Pues eso es básicamente lo que le sucede a Susana, y nos lo cuenta a través de Nuria González, que fiel a su estilo, nos obsequia con un personaje con fuerza y muy expresivo. Muchas veces no es tanto lo que dice, si no el cómo lo dice. Los tonos de voz, los gestos, hacen de un texto que tal vez no cuenta nada demasiado nuevo – aunque sí desde una perspectiva original – una muy buena comedia.

Nuria González es una bloguera de moda.

Nuria González es una bloguera de moda.

No quiero contar demasiado del argumento, pero si diré que me encanta el origen del conflicto. Las traiciones vienen a veces de donde menos te lo esperas. Por supuesto, me gustó el final. Las reflexiones, que una vez más, aunque no son nuevas – y de hecho son algo que todos y todas deberíamos aplicarnos y lo sabemos – son el perfecto colofón para la historia de descalabros que nos ha ido contando Susana, un personaje contradictorio, en conflicto contínuo con su yo interior frente al mundo exterior. Sabe en todo momento lo que debería hacer – el típico caso de saber aconsejar muy bien a los demás pero no a ti mismo – pero no hay manera: no encuentra el equilibrio. Se anula a sí misma una y otra vez buscando un lugar que no es el que le corresponde. Y es que hasta las mujeres fuertes e inteligentes, a veces pueden tener momentos – o etapas – de flaqueza.
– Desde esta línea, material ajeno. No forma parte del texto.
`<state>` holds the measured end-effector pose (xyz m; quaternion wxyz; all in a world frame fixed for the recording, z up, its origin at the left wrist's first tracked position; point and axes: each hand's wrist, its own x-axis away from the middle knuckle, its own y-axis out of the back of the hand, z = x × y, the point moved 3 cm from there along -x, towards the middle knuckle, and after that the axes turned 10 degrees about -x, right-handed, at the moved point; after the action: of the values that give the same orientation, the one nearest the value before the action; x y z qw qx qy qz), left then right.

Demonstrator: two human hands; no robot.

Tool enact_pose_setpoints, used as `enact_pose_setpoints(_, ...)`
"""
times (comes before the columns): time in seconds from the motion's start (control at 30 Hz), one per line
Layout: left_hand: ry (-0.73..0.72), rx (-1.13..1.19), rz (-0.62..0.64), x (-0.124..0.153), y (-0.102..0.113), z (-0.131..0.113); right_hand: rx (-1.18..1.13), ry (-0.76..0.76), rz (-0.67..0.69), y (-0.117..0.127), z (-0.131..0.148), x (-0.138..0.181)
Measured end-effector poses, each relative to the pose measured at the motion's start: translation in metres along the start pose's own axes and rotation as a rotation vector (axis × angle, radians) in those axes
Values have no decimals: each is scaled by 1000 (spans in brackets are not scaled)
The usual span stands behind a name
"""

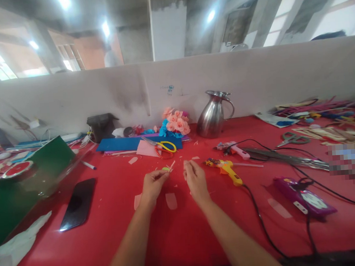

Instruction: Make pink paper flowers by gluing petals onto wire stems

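My left hand [152,186] is closed in a pinch on a thin pale pink strip [173,165], which sticks up past the fingertips. A small green piece [165,168] shows right by those fingers; whether it is held or lies on the table I cannot tell. Across a short gap, my right hand [196,181] is also pinched closed, and what it may hold is too small to make out. Pale pink petal-shaped pieces lie around the hands, among them one petal piece [171,201] between the forearms. Yellow-handled scissors [167,146] rest just beyond, on pink sheet material [148,149].
On the red table [173,246], a yellow glue gun [230,172] and a pink one [239,150] lie at right, with cords running to a purple power strip [305,197]. A steel jug [212,116] and peach paper flowers [176,121] stand behind. A phone [79,204] lies left.
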<state>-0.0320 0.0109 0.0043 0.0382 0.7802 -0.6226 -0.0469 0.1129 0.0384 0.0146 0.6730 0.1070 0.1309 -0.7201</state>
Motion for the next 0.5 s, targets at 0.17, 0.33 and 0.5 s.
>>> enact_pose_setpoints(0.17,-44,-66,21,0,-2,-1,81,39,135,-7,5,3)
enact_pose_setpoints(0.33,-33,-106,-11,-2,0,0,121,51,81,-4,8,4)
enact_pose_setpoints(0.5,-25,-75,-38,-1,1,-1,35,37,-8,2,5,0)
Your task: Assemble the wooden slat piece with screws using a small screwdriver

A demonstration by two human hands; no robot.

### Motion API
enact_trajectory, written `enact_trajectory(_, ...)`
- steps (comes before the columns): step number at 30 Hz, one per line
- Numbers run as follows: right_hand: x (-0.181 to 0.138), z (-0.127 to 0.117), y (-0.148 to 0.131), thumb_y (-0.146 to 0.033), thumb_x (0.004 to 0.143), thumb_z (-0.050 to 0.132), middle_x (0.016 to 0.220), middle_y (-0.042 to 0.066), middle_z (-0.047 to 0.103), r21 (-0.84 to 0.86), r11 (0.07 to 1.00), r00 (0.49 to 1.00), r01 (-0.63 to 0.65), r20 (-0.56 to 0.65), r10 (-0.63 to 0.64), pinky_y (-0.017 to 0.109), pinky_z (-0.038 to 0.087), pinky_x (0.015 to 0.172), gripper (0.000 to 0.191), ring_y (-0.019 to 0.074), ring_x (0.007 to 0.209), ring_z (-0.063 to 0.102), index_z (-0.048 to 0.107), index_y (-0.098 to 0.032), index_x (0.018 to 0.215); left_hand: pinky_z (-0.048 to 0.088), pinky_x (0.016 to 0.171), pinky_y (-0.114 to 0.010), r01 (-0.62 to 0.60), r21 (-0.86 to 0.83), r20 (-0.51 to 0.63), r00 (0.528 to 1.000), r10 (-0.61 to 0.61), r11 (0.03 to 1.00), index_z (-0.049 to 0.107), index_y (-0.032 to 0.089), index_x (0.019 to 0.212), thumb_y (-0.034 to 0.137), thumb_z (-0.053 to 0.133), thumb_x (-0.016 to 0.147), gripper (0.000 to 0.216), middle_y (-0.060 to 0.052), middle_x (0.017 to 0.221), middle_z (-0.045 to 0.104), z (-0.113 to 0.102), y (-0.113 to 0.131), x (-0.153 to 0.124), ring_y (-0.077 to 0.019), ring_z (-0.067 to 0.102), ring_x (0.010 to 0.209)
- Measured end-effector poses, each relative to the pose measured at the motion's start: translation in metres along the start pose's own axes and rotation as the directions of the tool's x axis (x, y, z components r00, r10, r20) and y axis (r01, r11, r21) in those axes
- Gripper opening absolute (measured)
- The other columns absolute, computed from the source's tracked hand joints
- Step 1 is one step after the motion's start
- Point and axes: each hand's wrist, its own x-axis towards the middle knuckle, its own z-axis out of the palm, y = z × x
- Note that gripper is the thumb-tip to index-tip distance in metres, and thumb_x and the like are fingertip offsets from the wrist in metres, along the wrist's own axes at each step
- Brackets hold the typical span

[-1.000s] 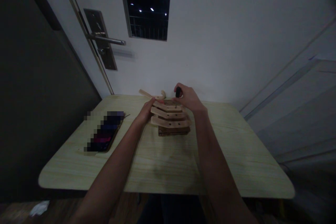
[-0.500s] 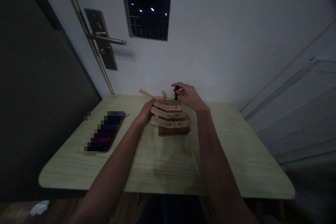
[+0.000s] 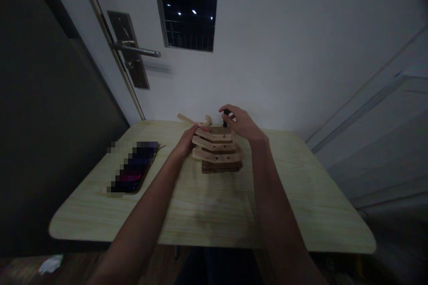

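A dark wooden base (image 3: 221, 166) lies on the pale table (image 3: 207, 205), with three light wooden hook pieces (image 3: 216, 156) laid across it. My left hand (image 3: 186, 141) presses the left end of the farthest hook piece (image 3: 214, 136), fingers flat on it. My right hand (image 3: 241, 124) pinches a small black-handled screwdriver (image 3: 226, 116) that stands upright on that same piece, near its right end. A loose curved wooden hook (image 3: 195, 120) lies just behind the stack, by the wall.
A phone (image 3: 133, 171) lies on the table's left side. A white door with a metal lever handle (image 3: 135, 50) and a dark glass panel stands behind the table. Crumpled paper (image 3: 50, 263) is on the floor at lower left.
My right hand's fingers have shifted around the screwdriver handle, from wrapped over it to pinching it from the side. The left hand and the wooden pieces have stayed put.
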Motion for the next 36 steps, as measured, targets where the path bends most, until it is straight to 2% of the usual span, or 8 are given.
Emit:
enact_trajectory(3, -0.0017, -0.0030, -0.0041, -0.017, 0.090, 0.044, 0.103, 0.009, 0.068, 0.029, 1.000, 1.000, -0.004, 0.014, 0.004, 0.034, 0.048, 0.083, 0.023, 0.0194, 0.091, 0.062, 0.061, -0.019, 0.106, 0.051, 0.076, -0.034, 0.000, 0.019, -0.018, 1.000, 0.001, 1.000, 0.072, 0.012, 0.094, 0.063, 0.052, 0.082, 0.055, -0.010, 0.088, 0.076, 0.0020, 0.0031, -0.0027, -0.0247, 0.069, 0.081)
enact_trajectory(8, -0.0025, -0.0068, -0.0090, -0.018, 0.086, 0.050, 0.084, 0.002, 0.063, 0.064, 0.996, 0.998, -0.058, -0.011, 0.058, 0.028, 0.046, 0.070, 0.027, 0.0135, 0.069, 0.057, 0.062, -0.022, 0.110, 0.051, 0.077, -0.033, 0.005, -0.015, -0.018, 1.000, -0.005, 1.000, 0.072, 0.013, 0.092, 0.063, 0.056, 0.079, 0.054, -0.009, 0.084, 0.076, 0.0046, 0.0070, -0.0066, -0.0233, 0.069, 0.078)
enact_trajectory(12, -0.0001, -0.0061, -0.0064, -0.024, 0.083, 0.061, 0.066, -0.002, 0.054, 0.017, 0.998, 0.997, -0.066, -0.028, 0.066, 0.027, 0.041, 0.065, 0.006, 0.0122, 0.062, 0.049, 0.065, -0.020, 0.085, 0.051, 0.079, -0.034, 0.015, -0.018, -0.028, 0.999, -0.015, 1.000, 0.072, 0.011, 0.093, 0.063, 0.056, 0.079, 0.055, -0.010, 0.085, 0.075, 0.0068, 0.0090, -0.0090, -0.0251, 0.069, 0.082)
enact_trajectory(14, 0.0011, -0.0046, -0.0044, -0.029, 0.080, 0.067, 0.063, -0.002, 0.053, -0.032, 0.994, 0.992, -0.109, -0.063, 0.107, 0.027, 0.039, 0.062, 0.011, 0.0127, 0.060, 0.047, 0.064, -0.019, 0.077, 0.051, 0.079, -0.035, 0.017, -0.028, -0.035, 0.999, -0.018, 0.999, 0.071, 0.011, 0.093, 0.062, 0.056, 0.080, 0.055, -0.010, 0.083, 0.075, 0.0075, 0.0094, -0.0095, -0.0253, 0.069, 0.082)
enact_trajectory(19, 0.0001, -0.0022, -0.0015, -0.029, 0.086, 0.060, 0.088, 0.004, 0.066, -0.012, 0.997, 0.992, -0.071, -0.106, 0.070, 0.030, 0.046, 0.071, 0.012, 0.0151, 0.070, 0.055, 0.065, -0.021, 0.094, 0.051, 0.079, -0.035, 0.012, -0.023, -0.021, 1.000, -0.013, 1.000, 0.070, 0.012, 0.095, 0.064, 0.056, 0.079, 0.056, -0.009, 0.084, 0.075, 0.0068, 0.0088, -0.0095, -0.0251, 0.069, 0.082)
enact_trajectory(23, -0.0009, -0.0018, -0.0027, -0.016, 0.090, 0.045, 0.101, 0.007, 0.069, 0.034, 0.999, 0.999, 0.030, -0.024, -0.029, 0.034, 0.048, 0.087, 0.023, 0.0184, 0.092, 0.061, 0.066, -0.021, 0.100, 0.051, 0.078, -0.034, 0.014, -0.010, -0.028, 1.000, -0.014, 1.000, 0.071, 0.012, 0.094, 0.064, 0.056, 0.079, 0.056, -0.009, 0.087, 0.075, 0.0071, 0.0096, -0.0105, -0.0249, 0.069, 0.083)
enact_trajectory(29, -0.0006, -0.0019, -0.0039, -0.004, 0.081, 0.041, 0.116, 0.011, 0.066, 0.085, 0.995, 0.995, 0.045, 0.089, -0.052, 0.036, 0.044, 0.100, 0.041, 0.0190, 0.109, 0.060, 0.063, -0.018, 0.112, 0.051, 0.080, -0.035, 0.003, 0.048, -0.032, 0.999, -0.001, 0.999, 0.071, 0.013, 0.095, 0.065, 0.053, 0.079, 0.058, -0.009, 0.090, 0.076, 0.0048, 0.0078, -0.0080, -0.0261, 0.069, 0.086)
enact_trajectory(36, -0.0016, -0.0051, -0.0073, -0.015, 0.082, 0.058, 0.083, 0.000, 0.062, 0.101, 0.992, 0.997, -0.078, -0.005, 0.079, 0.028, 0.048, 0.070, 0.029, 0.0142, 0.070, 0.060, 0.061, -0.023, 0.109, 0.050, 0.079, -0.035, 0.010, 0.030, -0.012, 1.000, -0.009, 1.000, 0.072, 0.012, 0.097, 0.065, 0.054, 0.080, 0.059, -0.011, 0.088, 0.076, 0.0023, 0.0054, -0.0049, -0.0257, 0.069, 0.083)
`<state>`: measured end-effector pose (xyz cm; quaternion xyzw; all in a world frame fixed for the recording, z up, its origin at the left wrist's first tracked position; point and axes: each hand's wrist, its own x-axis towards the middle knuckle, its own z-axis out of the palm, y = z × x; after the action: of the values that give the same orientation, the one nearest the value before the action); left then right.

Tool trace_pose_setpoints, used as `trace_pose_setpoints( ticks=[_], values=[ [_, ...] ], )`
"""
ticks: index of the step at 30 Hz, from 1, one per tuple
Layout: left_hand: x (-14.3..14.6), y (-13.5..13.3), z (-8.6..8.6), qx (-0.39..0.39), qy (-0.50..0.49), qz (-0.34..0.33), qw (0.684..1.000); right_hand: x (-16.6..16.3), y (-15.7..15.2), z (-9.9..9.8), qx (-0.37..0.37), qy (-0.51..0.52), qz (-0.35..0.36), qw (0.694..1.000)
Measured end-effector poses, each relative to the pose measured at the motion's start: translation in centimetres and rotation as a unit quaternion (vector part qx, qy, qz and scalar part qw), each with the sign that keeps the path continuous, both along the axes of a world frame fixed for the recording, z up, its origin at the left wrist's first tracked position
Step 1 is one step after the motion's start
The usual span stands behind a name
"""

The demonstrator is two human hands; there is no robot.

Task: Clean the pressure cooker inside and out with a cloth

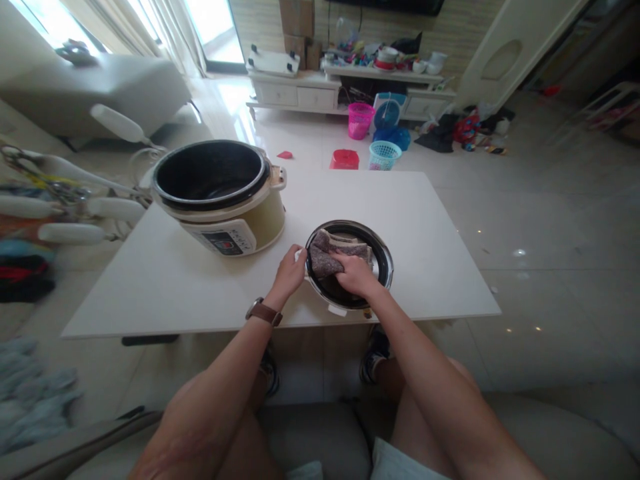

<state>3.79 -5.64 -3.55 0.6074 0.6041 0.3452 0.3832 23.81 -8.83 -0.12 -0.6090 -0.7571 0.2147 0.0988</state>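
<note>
A round metal lid (383, 257) of a cooker lies upside down on the white table (430, 267) in front of me. My right hand (356, 275) presses a grey cloth (325, 257) into the lid, its fingers closed on the cloth. My left hand (291, 267) grips the lid's left rim, fingers curled round the edge. A brown watch (263, 311) sits on my left wrist. The cream electric cooker (225, 197) stands open to the left, its dark inner pot showing.
A clothes drying rack with white bars (75, 213) stands left of the table. On the floor beyond lie a pink basket (360, 120), a blue basket (384, 155) and a red tub (344, 160). A white cabinet (300, 93) lines the far wall. I sit on a grey sofa.
</note>
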Motion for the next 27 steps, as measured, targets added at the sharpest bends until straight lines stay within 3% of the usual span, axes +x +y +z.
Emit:
trace_pose_setpoints(
  ticks=[13,21,27],
  values=[
    [0.0,0.5,-0.4,-0.008,-0.007,-0.001,1.0,0.0,0.0,0.3,-0.005,0.019,-0.002,1.0],
    [-0.1,0.5,-0.2,-0.018,-0.008,0.001,1.0,3.3,0.9,0.7,-0.081,0.124,0.075,0.986],
    [0.2,0.4,0.2,-0.009,-0.009,-0.008,1.0,2.3,0.6,0.1,-0.021,0.092,-0.009,0.995]
  ],
)
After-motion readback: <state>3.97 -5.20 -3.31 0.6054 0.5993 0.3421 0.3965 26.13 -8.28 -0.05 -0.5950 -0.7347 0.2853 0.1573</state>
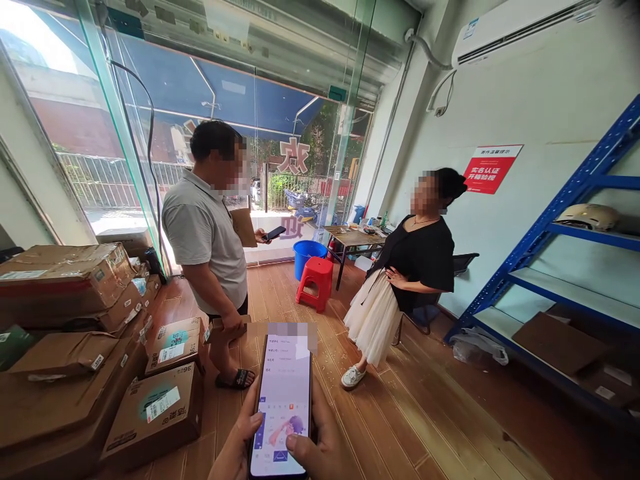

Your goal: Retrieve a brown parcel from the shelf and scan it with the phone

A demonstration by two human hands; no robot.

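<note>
1. Far left: brown cardboard boxes [65, 280] are stacked on the floor against the glass front; a lower box [155, 413] with a white label lies nearest the camera. None is opened or held.
2. A person in a grey shirt [205, 233] stands by the stack, a dark handset [274, 233] in one hand and a flat brown parcel [244, 227] tucked against the chest. These hands belong to a co-worker.
3. Bottom centre: a phone [283, 407] is held upright before the camera, screen lit, showing a form with text lines above and a coloured panel below. The text is too small to read.
4. The left hand [240, 440] is wrapped round the phone's left edge, thumb resting on the screen margin; the grip is closed on the phone.
5. The right hand [320, 447] is closed round the right edge, its thumb laid on the lower screen near a button.
6. Judged progress: an entry on the phone appears under way, not finished; the boxes seem yet to be dealt with.
7. Right of centre: a red stool [315, 280] and blue bucket [309, 253] stand on the wooden floor; a person in a black top [425, 253] stands near a chair.
8. Far right: a blue rack [565, 200] carries a helmet [587, 217] and flat cardboard.
</note>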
¿No es un poco absurdo que nos pasemos toda la vida peleándonos contra el tiempo? Tratando de acelerarlo, frenarlo, adelantarlo, atrasarlo… Nuestros hijos queriendo llegar cuanto antes a los 20 años y  los descerebrados de sus  padres queriendo volver a tenerlos.

Puedes verla en el Teatro Lara, los viernes, sábados y domingos.